More threads, slower code, even if not spawning them

When using a pattern like that, I am always unsure if some customization can be done. For example:

If I happened to have to preallocate this buffer, meaning @init buf = pre_buf[threadid()] would that possibly work? (I am not mentioning specifically the threadid() use, but I would not know how to perform such preallocation, since I don’t see exactly what the macro will be doing with that instruction).

Also, I can imagine that if I preallocate the buffer, I may go against the rationale of the @floops macro, because I guess it does something more smart than having all buffers next to each other in the same array to be distributed among threads.

Another pattern I am facing which I have trouble trying to “translate” to the Folds syntax is something like the one below. This is a toy example in which I want to build a list of the numbers smaller than 0.5, but it captures some of the characteristics of the true problem:

using Base.Threads: @threads, nthreads

struct List
    n::Int
    l::Vector{Float64}
end
add_to_list(x,list) = x < 0.5 ? List(list.n+1,push!(list.l,x)) : list

# Serial version
function build_list(x)
    list = List(0,zeros(0))
    for i in eachindex(x)
        list = add_to_list(x[i],list)
    end
    return list
end

# Parallel version
append_lists!(list1,list2) = List(list1.n+list2.n,append!(list1.l,list2.l))

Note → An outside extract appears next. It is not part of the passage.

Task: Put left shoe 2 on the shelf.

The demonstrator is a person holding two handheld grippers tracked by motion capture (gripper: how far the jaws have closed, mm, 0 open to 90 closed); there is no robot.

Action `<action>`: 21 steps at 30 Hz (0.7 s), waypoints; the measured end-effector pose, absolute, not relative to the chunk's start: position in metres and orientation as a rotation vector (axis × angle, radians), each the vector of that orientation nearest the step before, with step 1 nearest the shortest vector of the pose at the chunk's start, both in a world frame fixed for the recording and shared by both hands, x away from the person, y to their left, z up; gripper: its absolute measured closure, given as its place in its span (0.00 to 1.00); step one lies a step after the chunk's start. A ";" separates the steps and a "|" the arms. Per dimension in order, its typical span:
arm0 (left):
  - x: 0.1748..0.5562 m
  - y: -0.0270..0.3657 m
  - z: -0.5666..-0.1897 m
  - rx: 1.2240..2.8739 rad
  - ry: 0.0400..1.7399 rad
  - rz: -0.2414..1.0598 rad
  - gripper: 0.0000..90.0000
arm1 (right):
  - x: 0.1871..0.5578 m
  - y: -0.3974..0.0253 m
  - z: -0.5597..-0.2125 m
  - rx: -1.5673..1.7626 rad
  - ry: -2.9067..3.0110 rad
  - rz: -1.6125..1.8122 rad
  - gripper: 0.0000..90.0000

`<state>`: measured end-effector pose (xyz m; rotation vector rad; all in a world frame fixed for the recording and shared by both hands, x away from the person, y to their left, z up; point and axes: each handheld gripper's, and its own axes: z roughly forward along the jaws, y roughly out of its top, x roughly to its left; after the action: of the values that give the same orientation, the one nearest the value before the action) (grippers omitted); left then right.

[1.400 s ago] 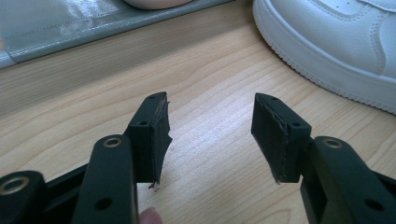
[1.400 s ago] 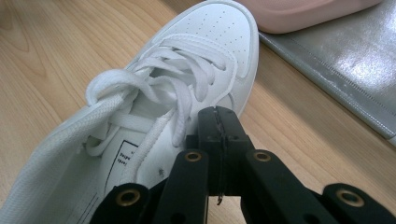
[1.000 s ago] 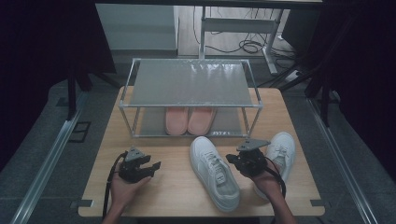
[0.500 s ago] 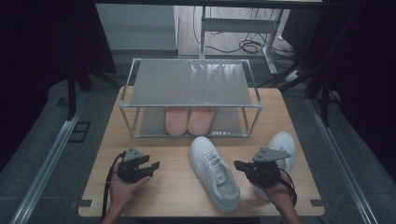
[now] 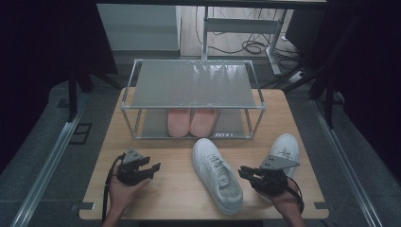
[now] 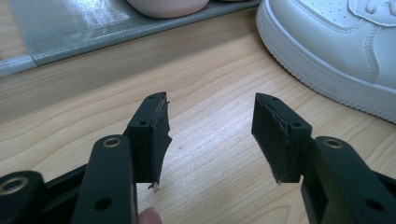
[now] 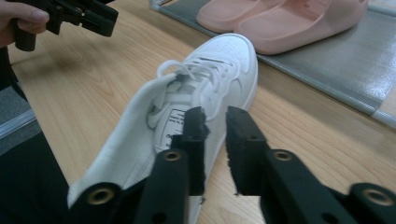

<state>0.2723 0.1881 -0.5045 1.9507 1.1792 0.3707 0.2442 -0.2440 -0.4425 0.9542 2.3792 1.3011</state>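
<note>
Shelving of the footwear is partly done: pink slippers (image 5: 191,121) sit on the rack's (image 5: 194,90) lower shelf; two white sneakers (image 5: 217,174) remain on the table (image 5: 175,189). Right gripper (image 5: 247,173), jaws narrowly apart and empty, nears the laced, clean middle sneaker. Left gripper (image 5: 152,169) is spread, empty.

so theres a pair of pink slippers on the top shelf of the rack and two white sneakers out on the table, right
Not quite: the pink slippers sit on the bottom shelf of the rack, under its bare top shelf, as the high view shows. The rest holds: two white sneakers lie on the table, one in the middle and one at the right behind the right gripper.
</note>
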 end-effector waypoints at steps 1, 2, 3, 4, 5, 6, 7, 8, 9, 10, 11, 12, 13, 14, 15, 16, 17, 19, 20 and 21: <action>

function build_list_threads(x)
    list = List(0,zeros(0))
    list_threaded = [ deepcopy(list) for _ in 1:nthreads() ]
    @threads for ithread in 1:nthreads()
        local_list = list_threaded[ithread]
        for i in ithread:nthreads():length(x)
            local_list = add_to_list(x[i],local_list)
        end
        list_threaded[ithread] = local_list
    end
    # reduce
    for lst in list_threaded
        list = append_lists!(list,lst)
    end
    return list
end

Uhm… now that I think this one may not be very different from the above, and with the “new syntax” could be something like:

list = List(0,zeros(0))
@floop begin
    @init buf = List(0,zeros(0))
    for i in eachindex(x)
        buf = add_to_list(x[i],buf)
    end
    @combine append_lists!(list,buf) # ??? 
end

My doubts there would roughly the same: 1) could I preallocate the bufs if I was to call this many times? 2) Is there anything special needed for the @combine syntax since the combination of two List objects is not simply an addition?